We present the case of a 13 year old girl who presented with spontaneous, recurrent and painful soft tissue swellings affecting her extremities. On several occasions the degree of swelling and pain was enough to consider compartment syndrome. To date she has required ten fasciotomies. On two occasions she has also had haematuria.

Baseline biochemical, haematological and radiological investigations were normal with no cause for symptoms identified. Skin biopsy showed no evidence of vasculitis. She underwent further extensive national investigations, including genetic testing for Type 4 Ehlers-Danlos syndrome. No pathological cause for purpura was found. Non-accidental and self inflicted injury were carefully considered, and excluded.

Following wide-ranging investigations and on review of her complex presentation she was diagnosed with Gardner-Diamond Syndrome (psychogenic purpura, autoerythrocyte sensitisation syndrome).

Gardner-Diamond Syndrome is a rare condition characterised by onset of spontaneous ecchymotic and painful lesions. The aetiology is not well understood but emotional stress is felt to be most common trigger for symptoms. Routine coagulation investigations are normal and the diagnosis is made clinically. It is therefore a diagnosis of exclusion.
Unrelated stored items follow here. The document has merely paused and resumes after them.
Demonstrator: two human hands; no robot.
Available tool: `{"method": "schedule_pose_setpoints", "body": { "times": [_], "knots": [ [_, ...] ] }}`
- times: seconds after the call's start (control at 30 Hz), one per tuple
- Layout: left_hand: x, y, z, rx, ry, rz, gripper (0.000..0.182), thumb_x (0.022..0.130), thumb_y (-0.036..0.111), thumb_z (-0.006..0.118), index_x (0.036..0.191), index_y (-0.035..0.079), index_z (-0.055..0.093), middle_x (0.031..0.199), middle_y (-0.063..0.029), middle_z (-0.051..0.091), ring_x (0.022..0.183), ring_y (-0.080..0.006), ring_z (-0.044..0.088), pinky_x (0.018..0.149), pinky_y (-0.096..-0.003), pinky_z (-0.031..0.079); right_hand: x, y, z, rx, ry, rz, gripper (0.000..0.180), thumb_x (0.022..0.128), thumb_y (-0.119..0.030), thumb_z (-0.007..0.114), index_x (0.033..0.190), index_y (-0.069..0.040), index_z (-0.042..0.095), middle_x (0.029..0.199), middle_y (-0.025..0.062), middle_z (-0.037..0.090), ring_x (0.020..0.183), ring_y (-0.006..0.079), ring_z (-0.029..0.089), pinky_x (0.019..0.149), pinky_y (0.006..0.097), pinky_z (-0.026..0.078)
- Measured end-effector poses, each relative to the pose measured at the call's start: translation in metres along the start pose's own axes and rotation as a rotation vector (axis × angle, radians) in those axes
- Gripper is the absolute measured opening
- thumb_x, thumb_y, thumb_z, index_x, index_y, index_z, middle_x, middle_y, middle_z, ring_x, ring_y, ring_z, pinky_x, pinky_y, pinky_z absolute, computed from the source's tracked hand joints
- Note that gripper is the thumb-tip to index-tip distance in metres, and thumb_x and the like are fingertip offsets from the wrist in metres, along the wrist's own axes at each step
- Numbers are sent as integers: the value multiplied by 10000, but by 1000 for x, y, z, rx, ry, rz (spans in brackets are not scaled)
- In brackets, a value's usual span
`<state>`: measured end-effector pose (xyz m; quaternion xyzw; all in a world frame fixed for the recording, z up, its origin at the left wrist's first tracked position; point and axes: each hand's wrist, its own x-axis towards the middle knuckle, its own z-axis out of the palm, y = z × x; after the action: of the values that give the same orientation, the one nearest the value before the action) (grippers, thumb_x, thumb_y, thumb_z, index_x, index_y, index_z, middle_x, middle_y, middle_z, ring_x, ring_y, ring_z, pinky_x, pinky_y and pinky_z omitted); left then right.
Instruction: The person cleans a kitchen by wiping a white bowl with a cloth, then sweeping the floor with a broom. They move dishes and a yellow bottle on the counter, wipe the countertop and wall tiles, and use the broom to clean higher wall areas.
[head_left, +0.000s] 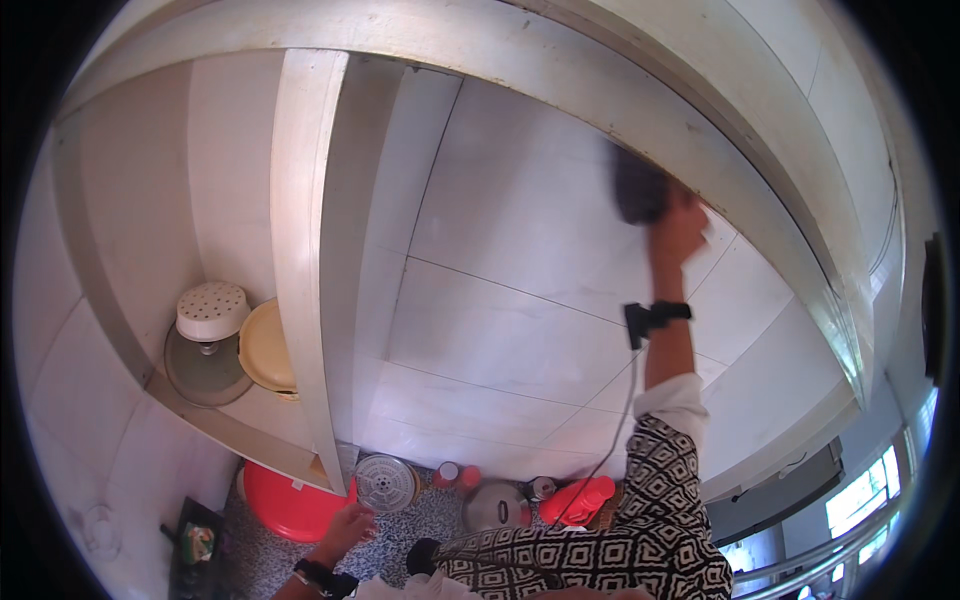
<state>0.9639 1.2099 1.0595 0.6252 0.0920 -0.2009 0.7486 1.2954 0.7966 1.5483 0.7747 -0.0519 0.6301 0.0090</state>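
Observation:
My right hand (679, 229) reaches up into a white-tiled cabinet compartment. It grips a dark cloth or pad (639, 186), blurred and close to the tiled surface (510, 210). A black strap (660, 318) with a cable circles that wrist. My left hand (349, 531) hangs low, with its fingers loosely apart and no object seen in them. Beside it is a red plastic basin (292, 506), and a perforated metal steamer plate (385, 484) lies just past its fingers.
A white frame post (307, 225) divides the cabinet, and a front rail (570, 67) crosses above. The left compartment holds a dotted white pot (213, 311), a glass lid (202, 375) and a yellow pan (268, 345). A steel lid (496, 506) and red bottle (577, 501) stand on the speckled counter (255, 555).

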Motion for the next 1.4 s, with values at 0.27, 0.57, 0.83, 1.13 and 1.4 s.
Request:
{"method": "schedule_pose_setpoints", "body": {
  "times": [0.27, 0.57, 0.83, 1.13, 1.4],
  "knots": [
    [-19, -22, -45, -11, 138, -44, 241, 942, 186, 541, 1095, 4, 580, 858, -112, 674, 677, -175, 656, 606, -285, 539, -18, 0, 59, -283, -145, 460, 554, 824, -489, 636, 1226, -110, 603, 1213, 129, 599, 1235, 312, 488, 871, 559, 476],
    [-50, -7, -29, 11, 108, -8, 239, 946, 191, 548, 1099, 11, 586, 840, -109, 675, 679, -149, 647, 595, -274, 524, -112, -225, 2, 1219, -222, 235, 409, 785, -56, 585, 1193, -34, 613, 1167, 142, 636, 1104, 306, 581, 900, 434, 479],
    [-122, 88, -81, 60, 234, 297, 146, 940, 103, 569, 1050, 16, 607, 852, -77, 674, 730, -134, 652, 655, -270, 543, -64, -211, -67, 2125, -303, 1130, 336, 913, -121, 527, 1217, 4, 594, 1160, 151, 643, 1024, 257, 641, 891, 395, 534],
    [-152, 192, -60, 159, 37, 500, 186, 977, 145, 556, 1119, 32, 596, 1020, -18, 615, 963, -108, 568, 834, -282, 494, -120, -199, -106, 1840, -642, 929, 335, 912, -119, 532, 1215, 9, 596, 1159, 148, 645, 1025, 247, 640, 898, 388, 529],
    [-213, -4, -76, -81, 614, 155, 255, 897, 243, 572, 1018, 37, 661, 852, -96, 690, 756, -190, 669, 697, -317, 544, -409, -240, -150, 1237, -1935, 466, 334, 911, -117, 537, 1212, 14, 598, 1157, 145, 648, 1025, 238, 640, 904, 381, 526]
  ]
}}
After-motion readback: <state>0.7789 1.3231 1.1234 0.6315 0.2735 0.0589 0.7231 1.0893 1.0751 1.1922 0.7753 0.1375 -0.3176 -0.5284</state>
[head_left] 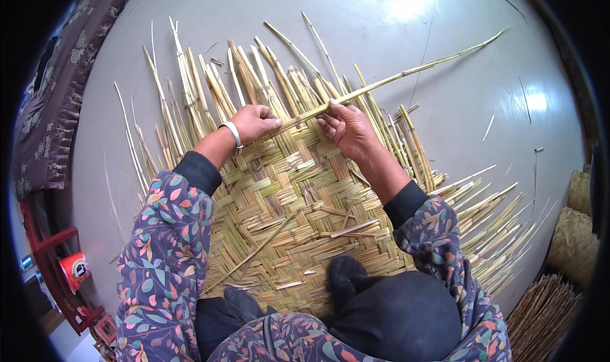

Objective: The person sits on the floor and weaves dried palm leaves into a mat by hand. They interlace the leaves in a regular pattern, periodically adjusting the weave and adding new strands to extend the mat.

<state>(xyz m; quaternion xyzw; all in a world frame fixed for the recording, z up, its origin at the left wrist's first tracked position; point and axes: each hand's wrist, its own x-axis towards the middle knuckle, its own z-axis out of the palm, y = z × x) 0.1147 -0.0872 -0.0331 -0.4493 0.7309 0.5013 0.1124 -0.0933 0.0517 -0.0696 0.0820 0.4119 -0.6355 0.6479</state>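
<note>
A long, pale green-yellow plant stalk (395, 77) slants across the far part of a woven mat (310, 181), its thin tip reaching out to the upper right over the floor. My right hand (348, 126) pinches this stalk between thumb and fingers near its middle. At its lower left end, my left hand (257, 123) has its fingertips closed on it. Flat split stalks cross in a diagonal weave over the mat. Beyond both hands, loose stalk ends (248, 71) fan out from the mat's far edge.
More stalk ends (495, 219) spread out on the right. Cut scraps (352, 228) and a thin stalk (257, 250) lie on the weave by my shoes (348, 271). A stalk bundle (543, 305) is at lower right. Patterned cloth (57, 90) hangs left, above a red wooden frame (52, 243).
</note>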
This interesting case highlights a rare cause of painful purpura. A high index of suspicion was necessary to make the diagnosis. Numerous medical treatments have been trialled without any clear benefit. In this case, early administration of DDAVP has been beneficial in decreasing the progression of bruising, although the mechanism remains unclear. Other cases have also reported some improvement in symptoms following psychotherapy once the underlying cause of emotional stress has been identified.